Start of Input data
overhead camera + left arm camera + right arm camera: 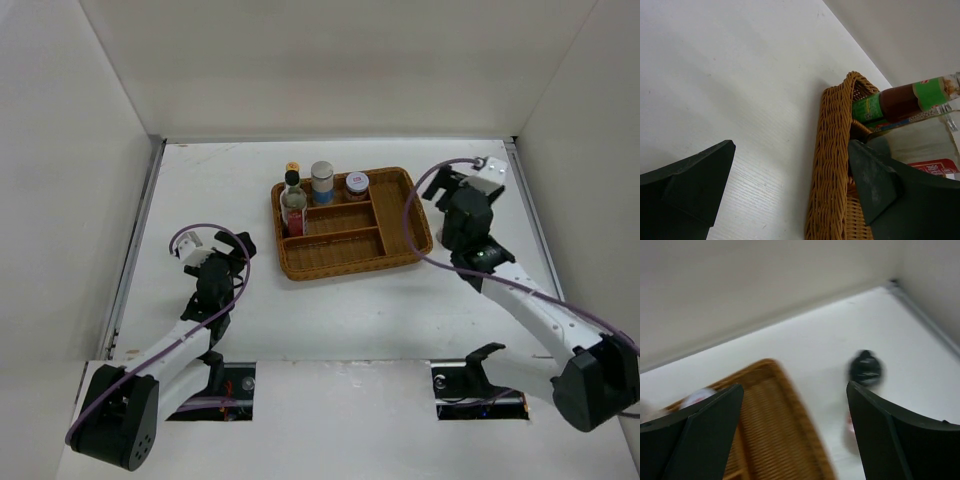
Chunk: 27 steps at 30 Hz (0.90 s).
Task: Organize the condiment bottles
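**Right gripper** (794, 387) is hovering near the table's (200, 180) far right side. Its jaws are standing wide apart and are holding nothing.

**Black-capped shaker** (866, 369) is sitting on the bare table just beside the tray's (345, 270) right rim, outside it. In the right wrist view it is lying ahead of the gripper and off toward the right finger, not centred in the gap. That view is blurring, so whether the shaker is standing upright or tipped cannot be told. The top view is not showing it, since the right arm is covering that spot.

**Other bottles.** The red bottle (294, 212), dark bottle (292, 182), jar (322, 183) and pink-lidded shaker (357, 185) are standing in the tray's far-left compartments.

**Left gripper** (792, 145) is hanging low, left of the tray, with its jaws fully spread and empty. The tray is lying between it and the black-capped shaker.

**Judgement.** The right arm is by far the nearer. The coming move is probably calling for a sideways shift to centre the cap between the fingers before descending.
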### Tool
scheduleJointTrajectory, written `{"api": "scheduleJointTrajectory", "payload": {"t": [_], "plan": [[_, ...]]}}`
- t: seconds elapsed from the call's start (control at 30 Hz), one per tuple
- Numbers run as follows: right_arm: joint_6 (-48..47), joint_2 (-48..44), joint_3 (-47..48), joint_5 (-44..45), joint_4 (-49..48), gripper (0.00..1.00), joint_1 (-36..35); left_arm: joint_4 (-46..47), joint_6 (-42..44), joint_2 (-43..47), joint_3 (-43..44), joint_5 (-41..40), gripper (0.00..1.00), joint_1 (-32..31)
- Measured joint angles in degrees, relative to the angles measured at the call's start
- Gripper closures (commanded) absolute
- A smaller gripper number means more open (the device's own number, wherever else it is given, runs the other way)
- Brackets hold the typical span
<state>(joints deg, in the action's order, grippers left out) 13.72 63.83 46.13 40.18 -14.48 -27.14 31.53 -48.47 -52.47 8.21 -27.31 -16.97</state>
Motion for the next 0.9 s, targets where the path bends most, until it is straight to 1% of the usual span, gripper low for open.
{"api": "scheduleJointTrajectory", "payload": {"t": [0.07, 0.17, 0.33, 0.47, 0.6, 0.77, 0.9], "plan": [[1.9, 0.2, -1.3, 0.7, 2.8, 0.06, 6.4, 0.0, 0.0, -0.1, 0.0, 0.0, 0.00, -0.1], [4.0, 4.1, -2.0, 0.5, 5.5, 0.05, 11.4, 0.0, 0.0, -0.4, 0.0, 0.2, 0.00, 0.0], [6.1, 13.2, -2.1, -1.7, 8.5, 0.08, 13.9, 0.0, 0.0, -0.1, 0.0, 0.4, 0.00, 0.0], [8.0, 15.9, -2.0, -4.9, 9.2, 0.11, 15.4, 0.0, -0.1, -0.1, 0.0, 0.7, 0.00, -0.1], [9.7, 18.5, -1.9, -7.7, 9.0, 0.24, 17.4, 0.0, -0.2, -0.9, 0.0, 0.9, 0.00, -0.3], [11.4, 21.7, -1.3, -10.2, 8.9, 0.49, 18.5, 0.0, -0.2, -1.0, 0.0, 1.0, 0.00, -0.3], [11.6, 20.8, -1.3, -8.8, 8.7, 0.52, 18.1, 0.0, -0.4, -1.0, 0.0, 1.0, 0.00, -0.3]]}}
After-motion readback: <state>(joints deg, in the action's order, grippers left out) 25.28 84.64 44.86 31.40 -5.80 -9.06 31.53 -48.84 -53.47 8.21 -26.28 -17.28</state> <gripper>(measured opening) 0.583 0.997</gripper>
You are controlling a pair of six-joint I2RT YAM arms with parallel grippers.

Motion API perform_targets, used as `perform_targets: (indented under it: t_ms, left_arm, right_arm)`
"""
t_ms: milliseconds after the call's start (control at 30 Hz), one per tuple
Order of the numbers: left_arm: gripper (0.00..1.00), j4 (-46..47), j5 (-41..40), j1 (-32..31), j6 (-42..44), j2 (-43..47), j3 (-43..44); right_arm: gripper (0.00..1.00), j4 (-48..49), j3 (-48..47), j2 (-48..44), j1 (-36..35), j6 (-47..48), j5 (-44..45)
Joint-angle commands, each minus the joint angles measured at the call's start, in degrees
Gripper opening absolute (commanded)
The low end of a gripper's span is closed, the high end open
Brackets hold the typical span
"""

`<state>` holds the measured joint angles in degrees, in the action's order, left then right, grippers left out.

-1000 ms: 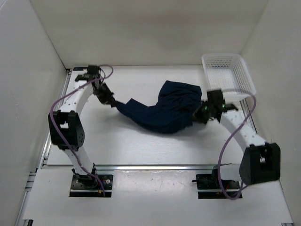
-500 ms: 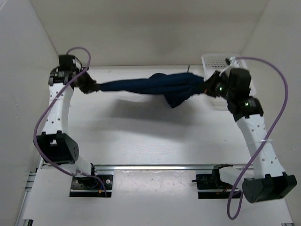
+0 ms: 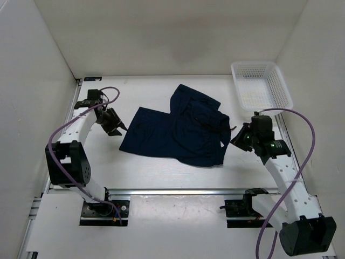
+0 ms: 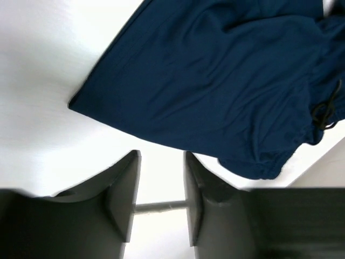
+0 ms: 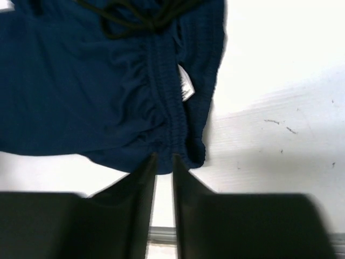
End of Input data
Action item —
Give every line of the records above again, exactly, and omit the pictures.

Expected answer —
overhead camera + left arm camera + right arm camera: 
Chunk: 27 steps at 30 Hz (0.90 s).
Task: Organize the condiment bottles
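**Right gripper** (794, 387) is hovering near the table's (200, 180) far right side. Its jaws are standing wide apart and are holding nothing.

**Black-capped shaker** (866, 369) is sitting on the bare table just beside the tray's (345, 270) right rim, outside it. In the right wrist view it is lying ahead of the gripper and off toward the right finger, not centred in the gap. That view is blurring, so whether the shaker is standing upright or tipped cannot be told. The top view is not showing it, since the right arm is covering that spot.

**Other bottles.** The red bottle (294, 212), dark bottle (292, 182), jar (322, 183) and pink-lidded shaker (357, 185) are standing in the tray's far-left compartments.

**Left gripper** (792, 145) is hanging low, left of the tray, with its jaws fully spread and empty. The tray is lying between it and the black-capped shaker.

**Judgement.** The right arm is by far the nearer. The coming move is probably calling for a sideways shift to centre the cap between the fingers before descending.
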### Tool
scheduleJointTrajectory, written `{"api": "scheduleJointTrajectory", "payload": {"t": [_], "plan": [[_, ...]]}}`
- t: seconds elapsed from the call's start (control at 30 Hz), one per tuple
- Numbers run as follows: right_arm: joint_6 (-48..47), joint_2 (-48..44), joint_3 (-47..48), joint_5 (-44..45), joint_4 (-49..48), gripper (0.00..1.00), joint_1 (-36..35); left_arm: joint_4 (-46..47), joint_6 (-42..44), joint_2 (-43..47), joint_3 (-43..44), joint_5 (-41..40), gripper (0.00..1.00), joint_1 (-32..31)
- Measured joint angles in degrees, relative to the angles measured at the call's start
- Gripper closures (commanded) absolute
- A smaller gripper number means more open (the device's own number, wherever else it is given, runs the other way)
- Brackets hold the typical span
<state>(joints deg, in the action's order, grippers left out) 13.72 63.83 46.13 40.18 -14.48 -27.14 31.53 -48.47 -52.47 8.21 -27.31 -16.97</state>
Motion for the next 0.9 s, targets where the path bends most, until it is straight to 1% of the usual span, gripper low for open.
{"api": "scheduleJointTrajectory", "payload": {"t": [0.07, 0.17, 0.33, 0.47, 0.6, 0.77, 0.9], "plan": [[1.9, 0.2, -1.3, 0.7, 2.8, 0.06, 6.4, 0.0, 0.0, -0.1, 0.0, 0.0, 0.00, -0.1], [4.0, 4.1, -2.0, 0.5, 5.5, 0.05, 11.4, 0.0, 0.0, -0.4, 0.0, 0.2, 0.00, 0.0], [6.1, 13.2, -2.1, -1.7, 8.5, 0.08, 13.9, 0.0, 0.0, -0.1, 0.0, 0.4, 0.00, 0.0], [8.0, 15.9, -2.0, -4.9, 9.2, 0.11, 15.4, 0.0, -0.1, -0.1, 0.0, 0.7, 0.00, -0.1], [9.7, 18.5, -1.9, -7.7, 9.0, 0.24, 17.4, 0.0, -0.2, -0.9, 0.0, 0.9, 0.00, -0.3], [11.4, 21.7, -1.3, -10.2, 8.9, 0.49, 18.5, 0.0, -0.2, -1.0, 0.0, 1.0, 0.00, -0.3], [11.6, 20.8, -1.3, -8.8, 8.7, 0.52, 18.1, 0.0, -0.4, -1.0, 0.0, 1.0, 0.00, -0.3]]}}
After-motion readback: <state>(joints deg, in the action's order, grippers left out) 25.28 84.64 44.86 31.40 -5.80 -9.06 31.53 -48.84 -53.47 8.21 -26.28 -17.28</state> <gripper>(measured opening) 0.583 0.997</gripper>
You are controlling a pair of six-joint I2RT YAM arms with parallel grippers.

Motion API perform_targets, used as `perform_targets: (indented under it: t_ms, left_arm, right_arm)`
"""
t_ms: milliseconds after the call's start (control at 30 Hz), one per tuple
Order of the numbers: left_arm: gripper (0.00..1.00), j4 (-46..47), j5 (-41..40), j1 (-32..31), j6 (-42..44), j2 (-43..47), j3 (-43..44); right_arm: gripper (0.00..1.00), j4 (-48..49), j3 (-48..47), j2 (-48..44), j1 (-36..35), j6 (-47..48), j5 (-44..45)
Joint-angle commands, each minus the joint angles measured at the call's start, in degrees
Gripper opening absolute (commanded)
The low end of a gripper's span is closed, the high end open
Brackets hold the typical span
"""

`<state>` holds the measured joint angles in degrees, in the action's order, left then right, grippers left out.

-1000 ms: 
-500 ms: 
+0 ms: 
+0 ms: 
+0 ms: 

The answer has been given in its entirety.